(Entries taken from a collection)
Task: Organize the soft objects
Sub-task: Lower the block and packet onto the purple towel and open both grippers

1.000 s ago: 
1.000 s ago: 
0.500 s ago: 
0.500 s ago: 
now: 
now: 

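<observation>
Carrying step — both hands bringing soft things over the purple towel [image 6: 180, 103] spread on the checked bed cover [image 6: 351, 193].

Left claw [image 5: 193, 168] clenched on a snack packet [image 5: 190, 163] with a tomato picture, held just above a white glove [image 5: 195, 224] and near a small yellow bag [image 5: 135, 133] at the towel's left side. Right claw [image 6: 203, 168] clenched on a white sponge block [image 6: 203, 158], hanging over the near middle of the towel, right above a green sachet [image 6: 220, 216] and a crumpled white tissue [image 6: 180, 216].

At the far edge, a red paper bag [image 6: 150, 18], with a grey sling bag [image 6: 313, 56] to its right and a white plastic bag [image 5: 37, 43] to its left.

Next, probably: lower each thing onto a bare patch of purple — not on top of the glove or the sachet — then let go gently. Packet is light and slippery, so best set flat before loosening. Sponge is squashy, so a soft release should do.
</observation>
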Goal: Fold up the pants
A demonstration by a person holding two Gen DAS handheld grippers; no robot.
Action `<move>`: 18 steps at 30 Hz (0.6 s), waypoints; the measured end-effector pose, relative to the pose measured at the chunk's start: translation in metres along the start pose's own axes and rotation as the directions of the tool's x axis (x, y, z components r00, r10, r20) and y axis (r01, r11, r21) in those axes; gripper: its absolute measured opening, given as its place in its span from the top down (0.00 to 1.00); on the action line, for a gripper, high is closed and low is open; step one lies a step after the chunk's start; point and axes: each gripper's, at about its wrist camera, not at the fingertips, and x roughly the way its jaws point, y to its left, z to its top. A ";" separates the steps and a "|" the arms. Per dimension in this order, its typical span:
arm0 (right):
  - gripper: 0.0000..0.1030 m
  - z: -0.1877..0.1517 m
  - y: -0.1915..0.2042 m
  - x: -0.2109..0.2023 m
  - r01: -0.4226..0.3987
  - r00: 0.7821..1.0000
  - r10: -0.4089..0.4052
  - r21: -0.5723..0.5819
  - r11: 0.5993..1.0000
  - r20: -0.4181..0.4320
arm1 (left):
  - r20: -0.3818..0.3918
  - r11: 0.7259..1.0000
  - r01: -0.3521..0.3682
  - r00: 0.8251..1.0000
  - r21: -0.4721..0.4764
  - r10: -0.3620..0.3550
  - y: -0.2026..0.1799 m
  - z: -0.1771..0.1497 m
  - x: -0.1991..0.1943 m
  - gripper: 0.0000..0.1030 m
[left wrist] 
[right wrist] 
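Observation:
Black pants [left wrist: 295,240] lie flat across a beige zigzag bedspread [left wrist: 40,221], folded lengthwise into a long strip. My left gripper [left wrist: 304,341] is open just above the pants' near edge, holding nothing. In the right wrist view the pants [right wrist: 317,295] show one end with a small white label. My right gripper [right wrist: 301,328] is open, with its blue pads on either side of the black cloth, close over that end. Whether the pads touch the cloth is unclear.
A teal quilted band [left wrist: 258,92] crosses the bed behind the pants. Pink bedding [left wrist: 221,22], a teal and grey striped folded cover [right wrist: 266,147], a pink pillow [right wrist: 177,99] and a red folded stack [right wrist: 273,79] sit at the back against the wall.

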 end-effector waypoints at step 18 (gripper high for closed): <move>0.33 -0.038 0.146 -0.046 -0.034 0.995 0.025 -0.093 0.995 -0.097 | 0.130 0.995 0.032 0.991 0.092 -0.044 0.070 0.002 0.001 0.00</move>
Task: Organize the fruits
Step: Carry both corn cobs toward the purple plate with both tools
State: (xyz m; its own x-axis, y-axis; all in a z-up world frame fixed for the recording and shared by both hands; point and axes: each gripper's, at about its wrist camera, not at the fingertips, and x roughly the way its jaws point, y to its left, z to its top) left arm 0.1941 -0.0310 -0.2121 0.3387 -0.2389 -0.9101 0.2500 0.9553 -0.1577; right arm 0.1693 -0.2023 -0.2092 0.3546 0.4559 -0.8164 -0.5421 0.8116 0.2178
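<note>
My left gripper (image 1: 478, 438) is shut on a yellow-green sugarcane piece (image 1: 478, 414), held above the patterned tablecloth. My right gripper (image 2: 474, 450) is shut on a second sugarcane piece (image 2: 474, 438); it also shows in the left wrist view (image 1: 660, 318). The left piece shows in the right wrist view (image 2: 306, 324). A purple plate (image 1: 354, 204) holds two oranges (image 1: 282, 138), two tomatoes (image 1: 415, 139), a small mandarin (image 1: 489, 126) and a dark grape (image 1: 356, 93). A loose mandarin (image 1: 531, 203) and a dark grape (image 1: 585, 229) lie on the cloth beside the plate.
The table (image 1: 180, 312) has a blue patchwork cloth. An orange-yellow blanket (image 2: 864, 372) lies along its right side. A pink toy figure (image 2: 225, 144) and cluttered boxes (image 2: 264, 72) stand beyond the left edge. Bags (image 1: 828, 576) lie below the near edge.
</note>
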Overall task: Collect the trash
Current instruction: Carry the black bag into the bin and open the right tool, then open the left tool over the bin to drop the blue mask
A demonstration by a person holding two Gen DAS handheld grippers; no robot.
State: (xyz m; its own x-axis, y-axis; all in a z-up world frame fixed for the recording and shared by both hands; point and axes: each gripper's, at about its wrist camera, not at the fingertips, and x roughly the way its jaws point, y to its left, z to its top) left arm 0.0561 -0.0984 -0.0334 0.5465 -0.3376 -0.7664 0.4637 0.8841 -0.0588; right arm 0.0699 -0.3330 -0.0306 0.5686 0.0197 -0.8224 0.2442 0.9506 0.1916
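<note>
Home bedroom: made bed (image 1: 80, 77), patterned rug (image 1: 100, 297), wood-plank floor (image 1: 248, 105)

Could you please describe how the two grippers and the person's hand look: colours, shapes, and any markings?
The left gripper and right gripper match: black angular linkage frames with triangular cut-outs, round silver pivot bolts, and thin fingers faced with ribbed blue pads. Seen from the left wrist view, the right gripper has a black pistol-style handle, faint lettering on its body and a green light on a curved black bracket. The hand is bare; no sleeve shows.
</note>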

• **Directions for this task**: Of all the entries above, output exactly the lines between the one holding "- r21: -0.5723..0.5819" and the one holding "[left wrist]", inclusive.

• **Response area**:
  - r21: -0.5723..0.5819
  - r11: 0.5993..1.0000
  - r20: -0.4181..0.4320
arm1 (left):
  - r20: -0.3818..0.3918
  - r11: 0.7259..1.0000
  - r01: -0.3521..0.3682
  - r00: 0.8251..1.0000
  - r21: -0.4721..0.4764
  - r10: -0.3620..0.3550
  - y: -0.2026..0.1799 m
  - z: -0.1771..0.1497 m
  - x: -0.1991..0.1943 m
  - gripper: 0.0000..0.1030 m
[left wrist] 

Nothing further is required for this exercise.